*Task description*:
Report every line below that has the string "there" in it.

*Data items*:
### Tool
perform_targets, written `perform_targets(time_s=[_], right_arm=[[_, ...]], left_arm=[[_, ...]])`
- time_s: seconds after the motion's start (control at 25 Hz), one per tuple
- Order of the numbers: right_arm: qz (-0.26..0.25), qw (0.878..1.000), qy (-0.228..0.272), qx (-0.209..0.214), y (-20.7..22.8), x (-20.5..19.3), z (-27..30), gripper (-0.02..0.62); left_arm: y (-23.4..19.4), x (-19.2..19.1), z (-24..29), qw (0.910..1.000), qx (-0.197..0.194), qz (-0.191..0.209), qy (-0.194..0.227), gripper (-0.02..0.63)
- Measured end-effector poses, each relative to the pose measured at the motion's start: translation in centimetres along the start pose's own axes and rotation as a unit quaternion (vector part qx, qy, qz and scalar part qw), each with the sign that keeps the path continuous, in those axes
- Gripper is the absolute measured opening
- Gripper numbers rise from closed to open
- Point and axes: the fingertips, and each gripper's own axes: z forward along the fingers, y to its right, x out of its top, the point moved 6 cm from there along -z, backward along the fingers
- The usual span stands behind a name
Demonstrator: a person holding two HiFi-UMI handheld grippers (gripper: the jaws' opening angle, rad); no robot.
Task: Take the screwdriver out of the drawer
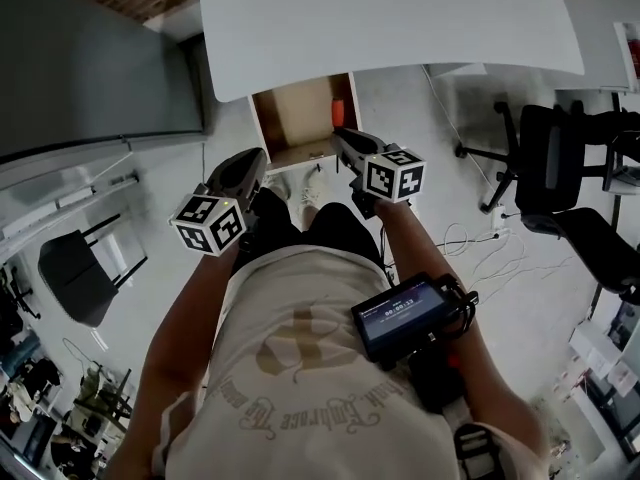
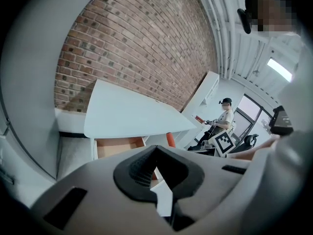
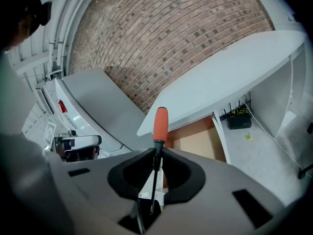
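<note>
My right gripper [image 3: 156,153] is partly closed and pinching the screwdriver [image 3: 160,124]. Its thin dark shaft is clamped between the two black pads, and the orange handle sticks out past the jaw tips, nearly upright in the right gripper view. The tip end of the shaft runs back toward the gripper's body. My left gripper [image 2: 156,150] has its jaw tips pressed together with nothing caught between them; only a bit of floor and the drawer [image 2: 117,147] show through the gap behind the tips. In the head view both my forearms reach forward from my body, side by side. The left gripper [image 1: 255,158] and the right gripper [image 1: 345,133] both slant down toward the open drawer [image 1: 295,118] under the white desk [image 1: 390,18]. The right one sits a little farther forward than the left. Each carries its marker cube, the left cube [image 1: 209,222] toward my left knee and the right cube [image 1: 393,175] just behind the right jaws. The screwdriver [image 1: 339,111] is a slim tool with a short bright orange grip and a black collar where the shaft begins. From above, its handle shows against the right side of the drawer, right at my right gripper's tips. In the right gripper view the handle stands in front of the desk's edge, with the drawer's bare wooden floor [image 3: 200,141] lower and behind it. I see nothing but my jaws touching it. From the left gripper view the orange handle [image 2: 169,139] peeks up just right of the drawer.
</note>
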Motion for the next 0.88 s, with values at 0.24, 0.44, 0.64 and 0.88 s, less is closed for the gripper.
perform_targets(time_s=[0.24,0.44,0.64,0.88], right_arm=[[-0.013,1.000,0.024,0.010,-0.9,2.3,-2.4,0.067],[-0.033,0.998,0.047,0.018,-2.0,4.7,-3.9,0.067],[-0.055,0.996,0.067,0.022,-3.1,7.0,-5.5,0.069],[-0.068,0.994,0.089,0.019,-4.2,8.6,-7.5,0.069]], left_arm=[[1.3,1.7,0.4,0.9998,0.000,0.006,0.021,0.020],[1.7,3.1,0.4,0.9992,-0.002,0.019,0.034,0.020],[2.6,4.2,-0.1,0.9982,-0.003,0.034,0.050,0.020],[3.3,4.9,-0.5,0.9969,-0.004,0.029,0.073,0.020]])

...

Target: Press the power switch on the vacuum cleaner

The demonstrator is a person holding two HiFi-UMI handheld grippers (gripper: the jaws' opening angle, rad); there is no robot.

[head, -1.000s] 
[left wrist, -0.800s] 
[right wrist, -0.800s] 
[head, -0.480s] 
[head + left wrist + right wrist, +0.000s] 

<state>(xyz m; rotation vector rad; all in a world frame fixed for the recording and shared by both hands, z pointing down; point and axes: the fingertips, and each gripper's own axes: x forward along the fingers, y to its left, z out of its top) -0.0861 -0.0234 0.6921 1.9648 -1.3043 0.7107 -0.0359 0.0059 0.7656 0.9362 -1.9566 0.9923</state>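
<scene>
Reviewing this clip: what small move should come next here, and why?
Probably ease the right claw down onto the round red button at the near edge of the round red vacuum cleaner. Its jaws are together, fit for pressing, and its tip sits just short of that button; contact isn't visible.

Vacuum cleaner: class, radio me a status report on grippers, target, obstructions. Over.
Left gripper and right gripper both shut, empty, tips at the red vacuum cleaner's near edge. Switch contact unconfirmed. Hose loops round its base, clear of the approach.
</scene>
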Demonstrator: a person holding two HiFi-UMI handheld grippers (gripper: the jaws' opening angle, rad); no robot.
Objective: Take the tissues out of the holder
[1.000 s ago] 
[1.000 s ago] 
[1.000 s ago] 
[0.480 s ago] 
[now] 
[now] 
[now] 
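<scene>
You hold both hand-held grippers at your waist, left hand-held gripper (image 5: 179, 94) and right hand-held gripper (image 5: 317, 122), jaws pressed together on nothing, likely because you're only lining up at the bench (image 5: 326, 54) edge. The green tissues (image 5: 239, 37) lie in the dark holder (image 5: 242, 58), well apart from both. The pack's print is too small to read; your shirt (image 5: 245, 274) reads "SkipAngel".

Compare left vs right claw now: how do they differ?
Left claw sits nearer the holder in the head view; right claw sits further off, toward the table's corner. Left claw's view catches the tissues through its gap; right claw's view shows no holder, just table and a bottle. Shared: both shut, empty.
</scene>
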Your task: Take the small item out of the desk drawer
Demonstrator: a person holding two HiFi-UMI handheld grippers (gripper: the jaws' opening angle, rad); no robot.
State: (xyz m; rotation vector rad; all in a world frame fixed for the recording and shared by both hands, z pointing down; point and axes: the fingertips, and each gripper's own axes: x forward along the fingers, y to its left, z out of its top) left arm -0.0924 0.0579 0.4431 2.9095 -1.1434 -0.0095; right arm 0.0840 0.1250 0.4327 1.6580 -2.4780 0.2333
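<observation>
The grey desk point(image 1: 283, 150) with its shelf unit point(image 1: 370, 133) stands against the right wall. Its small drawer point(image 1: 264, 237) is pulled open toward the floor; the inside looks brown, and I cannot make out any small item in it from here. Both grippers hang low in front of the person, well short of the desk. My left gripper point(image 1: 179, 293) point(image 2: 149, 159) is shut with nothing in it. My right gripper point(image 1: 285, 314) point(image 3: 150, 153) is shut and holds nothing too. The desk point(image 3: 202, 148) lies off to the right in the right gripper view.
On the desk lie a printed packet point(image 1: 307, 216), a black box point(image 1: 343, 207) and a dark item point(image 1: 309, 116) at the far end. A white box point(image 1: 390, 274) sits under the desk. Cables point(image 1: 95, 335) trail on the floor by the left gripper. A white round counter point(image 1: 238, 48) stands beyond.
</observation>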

*Reply to the exercise*:
- Point and axes: the fingertips, and each gripper's own axes: z forward along the fingers, y to its right, x out of its top, the point moved 6 cm from there along -z, backward along the fingers
The demonstrator is a person holding two HiFi-UMI handheld grippers (gripper: the jaws' opening angle, rad); there is no robot.

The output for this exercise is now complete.